▶ WHAT THE TASK ASKS: Word for word, reproduce the data that follows.

START SOURCE DATA

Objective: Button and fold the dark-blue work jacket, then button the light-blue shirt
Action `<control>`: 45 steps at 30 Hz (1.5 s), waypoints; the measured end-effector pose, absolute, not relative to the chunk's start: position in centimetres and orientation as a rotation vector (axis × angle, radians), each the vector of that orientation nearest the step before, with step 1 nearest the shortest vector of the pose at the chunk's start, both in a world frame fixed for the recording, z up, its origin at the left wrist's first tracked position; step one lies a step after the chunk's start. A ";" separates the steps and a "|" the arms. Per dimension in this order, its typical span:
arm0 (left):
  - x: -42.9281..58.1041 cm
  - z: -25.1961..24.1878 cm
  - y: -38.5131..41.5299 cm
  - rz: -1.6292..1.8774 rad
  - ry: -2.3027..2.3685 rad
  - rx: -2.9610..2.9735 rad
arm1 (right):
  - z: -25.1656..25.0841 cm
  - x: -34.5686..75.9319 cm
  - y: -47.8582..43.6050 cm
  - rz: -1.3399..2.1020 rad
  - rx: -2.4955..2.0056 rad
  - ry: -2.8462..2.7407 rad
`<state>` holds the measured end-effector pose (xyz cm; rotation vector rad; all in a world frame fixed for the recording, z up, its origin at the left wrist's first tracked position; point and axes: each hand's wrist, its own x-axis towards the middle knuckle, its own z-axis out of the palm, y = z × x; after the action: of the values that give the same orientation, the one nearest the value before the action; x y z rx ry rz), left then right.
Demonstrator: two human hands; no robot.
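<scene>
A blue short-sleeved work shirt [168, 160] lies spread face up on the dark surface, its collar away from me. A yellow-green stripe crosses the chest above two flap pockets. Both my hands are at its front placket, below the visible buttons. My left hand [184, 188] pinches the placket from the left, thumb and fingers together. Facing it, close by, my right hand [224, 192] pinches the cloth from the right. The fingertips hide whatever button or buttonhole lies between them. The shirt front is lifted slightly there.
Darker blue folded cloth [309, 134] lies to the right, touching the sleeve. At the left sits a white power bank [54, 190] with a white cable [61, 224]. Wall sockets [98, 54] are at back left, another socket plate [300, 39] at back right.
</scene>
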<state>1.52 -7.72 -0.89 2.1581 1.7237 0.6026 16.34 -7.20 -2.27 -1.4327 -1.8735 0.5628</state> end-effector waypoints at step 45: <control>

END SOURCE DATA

▶ WRITTEN ANSWER:
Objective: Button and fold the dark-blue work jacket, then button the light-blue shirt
Action `<control>`: 45 steps at 30 Hz (1.5 s), waypoints; the measured end-effector pose, absolute, not relative to the chunk's start: position in centimetres and orientation as a rotation vector (axis × angle, radians), each the vector of that orientation nearest the step before, with step 1 nearest the shortest vector of the pose at the chunk's start, both in a world frame fixed for the recording, z up, its origin at the left wrist's first tracked position; step one lies a step after the chunk's start. A ";" separates the steps and a "|" the arms. Per dimension in this order, its typical span:
arm0 (left):
  - x: -42.9281..58.1041 cm
  - z: -25.1961..24.1878 cm
  - y: -38.5131..41.5299 cm
  - rz: -1.6292..1.8774 rad
  - ry: -2.3027..2.3685 rad
  - rx: -2.9610..2.9735 rad
arm1 (right):
  - z: -25.1656..25.0841 cm
  - x: -34.5686..75.9319 cm
  - y: -47.8582..43.6050 cm
  - rz: -1.3399..2.1020 rad
  - rx: -2.4955..2.0056 rad
  - ry: -2.8462..2.7407 rad
`<state>` holds the measured end-effector pose (xyz cm; rotation vector rad; all in a world frame fixed for the recording, z up, its origin at the left wrist's first tracked position; point and axes: each hand's wrist, its own x-axis towards the middle knuckle, its own z-axis out of the palm, y = z × x; after the action: of the values that give the same orientation, the one nearest the value before the action; x y z rx ry rz), left then right.
Demonstrator: two human hands; no robot.
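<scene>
A blue short-sleeved work shirt [168, 160] lies spread face up on the dark surface, its collar away from me. A yellow-green stripe crosses the chest above two flap pockets. Both my hands are at its front placket, below the visible buttons. My left hand [184, 188] pinches the placket from the left, thumb and fingers together. Facing it, close by, my right hand [224, 192] pinches the cloth from the right. The fingertips hide whatever button or buttonhole lies between them. The shirt front is lifted slightly there.
Darker blue folded cloth [309, 134] lies to the right, touching the sleeve. At the left sits a white power bank [54, 190] with a white cable [61, 224]. Wall sockets [98, 54] are at back left, another socket plate [300, 39] at back right.
</scene>
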<state>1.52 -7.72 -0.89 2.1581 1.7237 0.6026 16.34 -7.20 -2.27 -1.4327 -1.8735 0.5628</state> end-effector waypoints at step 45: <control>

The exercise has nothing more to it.